→ Problem to work on:
Output only the lines below from the one containing "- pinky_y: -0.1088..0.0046" to the one containing "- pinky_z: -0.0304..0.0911", exactly as written, both ends kept.

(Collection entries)
╔══

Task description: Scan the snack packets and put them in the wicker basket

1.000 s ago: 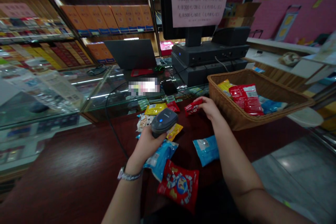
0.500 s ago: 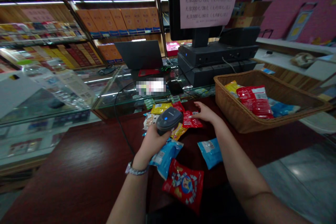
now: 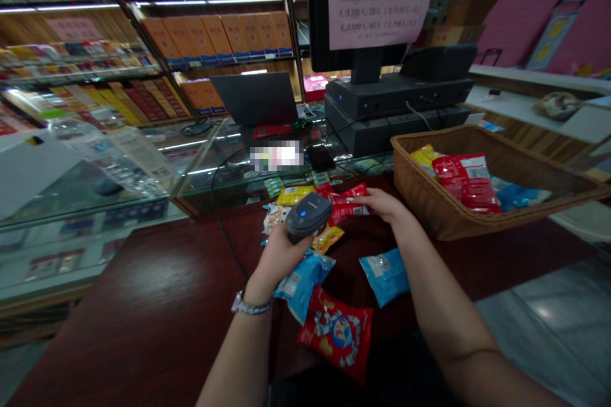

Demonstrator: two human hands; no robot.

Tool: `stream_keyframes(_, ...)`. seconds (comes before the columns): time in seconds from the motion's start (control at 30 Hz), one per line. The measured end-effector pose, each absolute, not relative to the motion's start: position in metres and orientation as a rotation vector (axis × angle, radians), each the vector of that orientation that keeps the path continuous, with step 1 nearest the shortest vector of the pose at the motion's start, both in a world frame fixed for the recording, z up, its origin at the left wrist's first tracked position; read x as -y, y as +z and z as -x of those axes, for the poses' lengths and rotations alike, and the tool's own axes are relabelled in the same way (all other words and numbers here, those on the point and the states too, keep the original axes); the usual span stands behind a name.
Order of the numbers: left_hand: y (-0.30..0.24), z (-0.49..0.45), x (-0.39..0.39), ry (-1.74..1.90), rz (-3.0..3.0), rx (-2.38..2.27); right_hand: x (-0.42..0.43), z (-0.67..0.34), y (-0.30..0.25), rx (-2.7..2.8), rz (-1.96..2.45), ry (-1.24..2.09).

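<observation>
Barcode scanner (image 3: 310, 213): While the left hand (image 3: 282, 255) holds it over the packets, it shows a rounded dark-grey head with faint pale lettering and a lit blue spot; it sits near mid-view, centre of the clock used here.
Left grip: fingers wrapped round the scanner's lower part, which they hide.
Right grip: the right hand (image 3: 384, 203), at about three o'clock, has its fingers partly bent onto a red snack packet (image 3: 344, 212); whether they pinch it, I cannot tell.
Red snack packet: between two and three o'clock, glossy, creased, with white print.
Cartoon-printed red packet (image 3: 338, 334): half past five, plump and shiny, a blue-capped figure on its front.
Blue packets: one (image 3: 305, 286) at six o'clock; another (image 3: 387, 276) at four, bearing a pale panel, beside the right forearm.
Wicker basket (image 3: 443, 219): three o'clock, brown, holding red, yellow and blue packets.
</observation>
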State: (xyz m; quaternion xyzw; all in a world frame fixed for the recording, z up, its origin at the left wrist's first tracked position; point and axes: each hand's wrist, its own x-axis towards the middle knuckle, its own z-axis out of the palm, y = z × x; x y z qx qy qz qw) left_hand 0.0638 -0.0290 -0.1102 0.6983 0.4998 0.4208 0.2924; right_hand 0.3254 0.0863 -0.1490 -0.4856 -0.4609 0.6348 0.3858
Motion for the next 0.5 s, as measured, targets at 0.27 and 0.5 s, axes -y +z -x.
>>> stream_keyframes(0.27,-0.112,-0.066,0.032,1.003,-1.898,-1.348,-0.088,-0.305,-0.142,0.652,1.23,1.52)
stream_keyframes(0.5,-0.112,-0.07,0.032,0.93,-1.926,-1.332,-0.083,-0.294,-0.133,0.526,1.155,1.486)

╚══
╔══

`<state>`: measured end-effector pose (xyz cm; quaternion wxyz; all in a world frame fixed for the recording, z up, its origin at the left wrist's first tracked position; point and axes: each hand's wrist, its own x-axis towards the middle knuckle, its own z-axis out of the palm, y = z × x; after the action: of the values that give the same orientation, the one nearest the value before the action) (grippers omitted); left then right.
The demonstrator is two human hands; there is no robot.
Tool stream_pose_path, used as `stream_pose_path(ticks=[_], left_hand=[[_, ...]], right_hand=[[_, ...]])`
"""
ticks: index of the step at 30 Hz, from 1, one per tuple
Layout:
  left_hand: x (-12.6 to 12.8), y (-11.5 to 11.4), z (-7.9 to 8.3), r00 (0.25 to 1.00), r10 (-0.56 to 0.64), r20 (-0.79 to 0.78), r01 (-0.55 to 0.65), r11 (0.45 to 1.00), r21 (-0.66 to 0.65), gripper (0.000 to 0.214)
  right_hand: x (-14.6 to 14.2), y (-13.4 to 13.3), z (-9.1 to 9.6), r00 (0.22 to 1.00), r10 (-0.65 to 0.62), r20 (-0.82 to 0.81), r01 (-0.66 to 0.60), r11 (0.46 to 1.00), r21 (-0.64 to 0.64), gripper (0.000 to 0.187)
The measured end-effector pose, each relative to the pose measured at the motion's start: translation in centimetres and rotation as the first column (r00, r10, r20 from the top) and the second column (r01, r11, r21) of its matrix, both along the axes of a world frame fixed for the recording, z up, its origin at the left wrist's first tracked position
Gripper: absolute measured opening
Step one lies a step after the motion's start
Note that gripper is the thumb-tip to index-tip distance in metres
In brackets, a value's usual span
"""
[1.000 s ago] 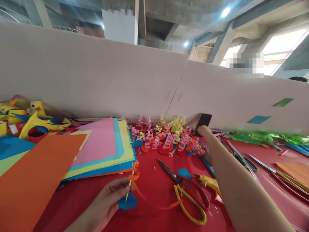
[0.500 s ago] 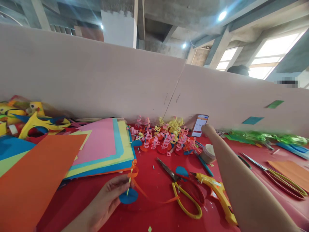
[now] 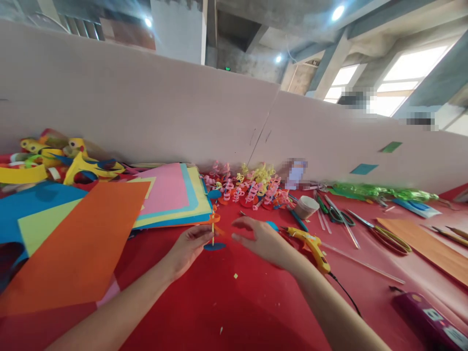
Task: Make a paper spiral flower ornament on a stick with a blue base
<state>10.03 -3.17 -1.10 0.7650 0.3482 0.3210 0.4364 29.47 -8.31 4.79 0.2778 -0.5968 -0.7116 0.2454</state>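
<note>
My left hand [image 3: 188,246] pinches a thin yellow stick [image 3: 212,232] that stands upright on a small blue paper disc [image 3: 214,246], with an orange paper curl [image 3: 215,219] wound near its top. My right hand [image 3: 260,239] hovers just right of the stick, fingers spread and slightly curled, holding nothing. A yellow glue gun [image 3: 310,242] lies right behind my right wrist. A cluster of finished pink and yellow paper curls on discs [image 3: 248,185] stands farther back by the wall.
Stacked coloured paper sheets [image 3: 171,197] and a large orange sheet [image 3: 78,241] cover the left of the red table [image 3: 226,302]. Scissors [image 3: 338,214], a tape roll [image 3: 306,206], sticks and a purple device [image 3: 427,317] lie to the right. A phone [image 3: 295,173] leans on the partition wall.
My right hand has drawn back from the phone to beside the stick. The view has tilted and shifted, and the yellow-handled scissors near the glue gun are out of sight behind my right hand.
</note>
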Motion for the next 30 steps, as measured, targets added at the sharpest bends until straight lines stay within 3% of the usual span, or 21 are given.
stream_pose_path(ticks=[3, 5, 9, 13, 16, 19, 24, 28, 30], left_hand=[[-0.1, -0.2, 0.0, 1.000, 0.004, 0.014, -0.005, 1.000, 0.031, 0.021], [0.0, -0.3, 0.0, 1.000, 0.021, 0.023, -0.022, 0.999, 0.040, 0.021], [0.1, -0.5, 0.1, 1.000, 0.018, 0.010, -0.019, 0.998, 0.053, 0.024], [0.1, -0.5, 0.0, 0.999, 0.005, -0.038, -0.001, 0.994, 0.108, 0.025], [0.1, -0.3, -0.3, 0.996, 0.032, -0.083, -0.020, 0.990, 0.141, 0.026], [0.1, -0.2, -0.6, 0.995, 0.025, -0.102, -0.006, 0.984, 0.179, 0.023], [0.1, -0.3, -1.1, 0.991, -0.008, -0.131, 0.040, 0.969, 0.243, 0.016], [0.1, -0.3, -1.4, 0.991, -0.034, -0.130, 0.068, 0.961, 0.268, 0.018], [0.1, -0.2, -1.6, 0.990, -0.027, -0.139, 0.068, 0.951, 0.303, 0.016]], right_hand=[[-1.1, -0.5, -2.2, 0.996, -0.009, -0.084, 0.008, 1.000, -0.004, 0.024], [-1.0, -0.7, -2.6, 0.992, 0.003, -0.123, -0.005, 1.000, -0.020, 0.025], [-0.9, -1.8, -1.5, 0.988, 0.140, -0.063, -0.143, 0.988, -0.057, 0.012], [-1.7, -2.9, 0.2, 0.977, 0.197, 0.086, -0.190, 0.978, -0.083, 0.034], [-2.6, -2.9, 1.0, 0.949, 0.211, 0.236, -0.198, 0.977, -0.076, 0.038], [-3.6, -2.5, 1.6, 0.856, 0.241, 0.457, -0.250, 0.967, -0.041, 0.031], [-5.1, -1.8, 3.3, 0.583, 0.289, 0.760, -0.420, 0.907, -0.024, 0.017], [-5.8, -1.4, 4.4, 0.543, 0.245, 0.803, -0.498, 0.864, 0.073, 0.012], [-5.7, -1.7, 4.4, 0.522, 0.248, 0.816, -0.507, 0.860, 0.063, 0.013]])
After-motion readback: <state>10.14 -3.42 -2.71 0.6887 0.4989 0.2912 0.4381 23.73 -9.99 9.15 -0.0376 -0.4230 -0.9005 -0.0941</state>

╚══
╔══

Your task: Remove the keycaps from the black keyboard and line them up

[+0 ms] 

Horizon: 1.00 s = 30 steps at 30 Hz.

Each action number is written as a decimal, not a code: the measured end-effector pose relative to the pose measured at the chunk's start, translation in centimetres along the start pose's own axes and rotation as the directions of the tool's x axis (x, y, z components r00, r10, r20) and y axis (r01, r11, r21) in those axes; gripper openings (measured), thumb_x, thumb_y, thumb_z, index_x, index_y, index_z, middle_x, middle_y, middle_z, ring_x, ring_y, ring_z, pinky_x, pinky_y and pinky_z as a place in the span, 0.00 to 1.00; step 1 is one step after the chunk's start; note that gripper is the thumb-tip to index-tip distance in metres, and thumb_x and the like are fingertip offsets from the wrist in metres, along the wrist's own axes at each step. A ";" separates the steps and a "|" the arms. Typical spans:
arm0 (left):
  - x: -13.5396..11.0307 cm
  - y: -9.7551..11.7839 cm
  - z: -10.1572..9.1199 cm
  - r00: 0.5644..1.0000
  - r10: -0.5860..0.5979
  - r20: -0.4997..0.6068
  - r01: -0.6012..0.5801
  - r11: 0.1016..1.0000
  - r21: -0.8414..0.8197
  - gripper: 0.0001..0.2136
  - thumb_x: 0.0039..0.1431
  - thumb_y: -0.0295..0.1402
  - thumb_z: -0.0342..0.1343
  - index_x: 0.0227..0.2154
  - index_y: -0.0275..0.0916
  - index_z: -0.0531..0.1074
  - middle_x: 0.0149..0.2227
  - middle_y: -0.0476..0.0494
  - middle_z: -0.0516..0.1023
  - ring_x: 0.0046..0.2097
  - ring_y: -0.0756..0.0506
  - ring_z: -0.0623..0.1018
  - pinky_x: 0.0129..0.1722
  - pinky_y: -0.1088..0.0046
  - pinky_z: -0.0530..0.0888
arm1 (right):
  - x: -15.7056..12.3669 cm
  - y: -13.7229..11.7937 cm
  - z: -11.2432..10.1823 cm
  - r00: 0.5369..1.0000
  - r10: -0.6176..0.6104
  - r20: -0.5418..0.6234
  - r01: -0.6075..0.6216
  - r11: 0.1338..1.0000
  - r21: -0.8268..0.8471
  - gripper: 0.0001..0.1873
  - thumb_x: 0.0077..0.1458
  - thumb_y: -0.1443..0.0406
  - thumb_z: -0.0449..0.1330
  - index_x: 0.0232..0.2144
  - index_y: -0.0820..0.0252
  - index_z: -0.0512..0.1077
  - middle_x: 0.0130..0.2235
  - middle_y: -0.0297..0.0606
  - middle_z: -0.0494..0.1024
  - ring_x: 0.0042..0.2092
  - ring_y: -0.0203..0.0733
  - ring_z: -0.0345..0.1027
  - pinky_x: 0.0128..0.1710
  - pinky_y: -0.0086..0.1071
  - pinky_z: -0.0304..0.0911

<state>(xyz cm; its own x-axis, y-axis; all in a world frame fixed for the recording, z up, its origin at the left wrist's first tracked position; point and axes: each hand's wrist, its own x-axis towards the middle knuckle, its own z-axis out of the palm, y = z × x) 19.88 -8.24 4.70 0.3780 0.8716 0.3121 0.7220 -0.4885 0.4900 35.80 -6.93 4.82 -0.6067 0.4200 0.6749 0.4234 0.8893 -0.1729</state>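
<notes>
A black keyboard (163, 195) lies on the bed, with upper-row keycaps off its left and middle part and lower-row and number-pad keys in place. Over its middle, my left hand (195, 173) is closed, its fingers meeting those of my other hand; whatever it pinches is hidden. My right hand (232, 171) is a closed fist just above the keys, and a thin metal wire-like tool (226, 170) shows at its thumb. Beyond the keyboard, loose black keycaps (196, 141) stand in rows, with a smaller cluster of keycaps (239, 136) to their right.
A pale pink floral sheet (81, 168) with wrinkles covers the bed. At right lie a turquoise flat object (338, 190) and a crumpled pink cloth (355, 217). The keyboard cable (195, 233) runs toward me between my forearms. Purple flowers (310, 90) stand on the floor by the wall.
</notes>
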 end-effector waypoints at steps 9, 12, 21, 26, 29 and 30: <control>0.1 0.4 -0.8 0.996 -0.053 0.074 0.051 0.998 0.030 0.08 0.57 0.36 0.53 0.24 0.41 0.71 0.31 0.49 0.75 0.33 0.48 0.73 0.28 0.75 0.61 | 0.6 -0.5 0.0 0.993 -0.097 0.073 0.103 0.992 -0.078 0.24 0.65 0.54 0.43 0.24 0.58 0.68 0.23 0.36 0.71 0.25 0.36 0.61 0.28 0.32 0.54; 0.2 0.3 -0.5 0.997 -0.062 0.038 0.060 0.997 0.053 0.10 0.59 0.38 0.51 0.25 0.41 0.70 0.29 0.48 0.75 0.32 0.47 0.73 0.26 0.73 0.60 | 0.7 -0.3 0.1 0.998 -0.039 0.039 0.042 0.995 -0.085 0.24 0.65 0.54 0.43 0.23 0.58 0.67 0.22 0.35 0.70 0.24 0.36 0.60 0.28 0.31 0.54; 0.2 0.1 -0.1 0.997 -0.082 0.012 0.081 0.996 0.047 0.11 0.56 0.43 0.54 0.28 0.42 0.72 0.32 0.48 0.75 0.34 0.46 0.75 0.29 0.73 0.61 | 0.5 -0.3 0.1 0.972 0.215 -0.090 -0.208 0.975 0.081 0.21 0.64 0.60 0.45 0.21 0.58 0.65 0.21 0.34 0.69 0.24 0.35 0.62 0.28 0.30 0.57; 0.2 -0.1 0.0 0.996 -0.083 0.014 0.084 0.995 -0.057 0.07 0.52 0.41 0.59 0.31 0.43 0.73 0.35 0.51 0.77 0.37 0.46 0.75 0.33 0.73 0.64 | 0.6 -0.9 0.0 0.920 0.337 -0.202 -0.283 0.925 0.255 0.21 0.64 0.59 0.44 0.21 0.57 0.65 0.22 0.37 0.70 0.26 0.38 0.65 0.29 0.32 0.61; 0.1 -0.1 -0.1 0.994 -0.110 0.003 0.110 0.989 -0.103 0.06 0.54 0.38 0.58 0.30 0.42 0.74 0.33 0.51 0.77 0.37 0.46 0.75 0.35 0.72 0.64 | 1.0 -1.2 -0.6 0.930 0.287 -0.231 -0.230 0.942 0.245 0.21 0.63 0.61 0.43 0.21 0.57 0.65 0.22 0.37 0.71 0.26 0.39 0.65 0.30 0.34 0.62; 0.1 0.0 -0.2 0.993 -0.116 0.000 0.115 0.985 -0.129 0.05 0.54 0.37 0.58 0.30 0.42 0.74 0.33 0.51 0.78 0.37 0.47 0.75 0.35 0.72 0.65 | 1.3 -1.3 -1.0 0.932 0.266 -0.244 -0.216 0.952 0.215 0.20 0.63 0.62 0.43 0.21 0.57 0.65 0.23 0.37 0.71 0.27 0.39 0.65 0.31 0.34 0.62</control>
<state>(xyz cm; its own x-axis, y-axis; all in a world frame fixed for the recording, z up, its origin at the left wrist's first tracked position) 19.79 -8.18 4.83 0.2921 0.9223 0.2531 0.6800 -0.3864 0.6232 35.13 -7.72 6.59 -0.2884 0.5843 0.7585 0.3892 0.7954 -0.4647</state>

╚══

→ Solution:
  - pinky_y: -0.1088..0.0046
  - pinky_z: -0.0530..0.0888
arm1 (right):
  - x: -15.7056..12.3669 cm
  - y: -13.7229..11.7937 cm
  - z: -11.2432..10.1823 cm
  - r00: 0.5369..1.0000
  - r10: -0.6176..0.6104
  - r20: -0.5418..0.6234
  - r01: -0.6075..0.6216
  - r11: 0.1338..1.0000
  - r21: -0.8268..0.8471
  - gripper: 0.0001..0.1873
  - thumb_x: 0.0077..0.1458
  - thumb_y: -0.1443..0.0406
  - thumb_z: -0.0449..0.1330
  - index_x: 0.0232..0.2144
  - index_y: -0.0820..0.0252
  - index_z: -0.0512..0.1077
  - middle_x: 0.0130..0.2235
  - middle_y: -0.0297..0.0606
  - middle_z: -0.0494..0.1024
  - ring_x: 0.0042..0.2092
  - ring_y: -0.0203..0.0733
  - ring_z: -0.0345..0.1027
  - pinky_x: 0.0128..0.1710
  - pinky_y: -0.0086..0.1071
  - pinky_z: -0.0304..0.0911

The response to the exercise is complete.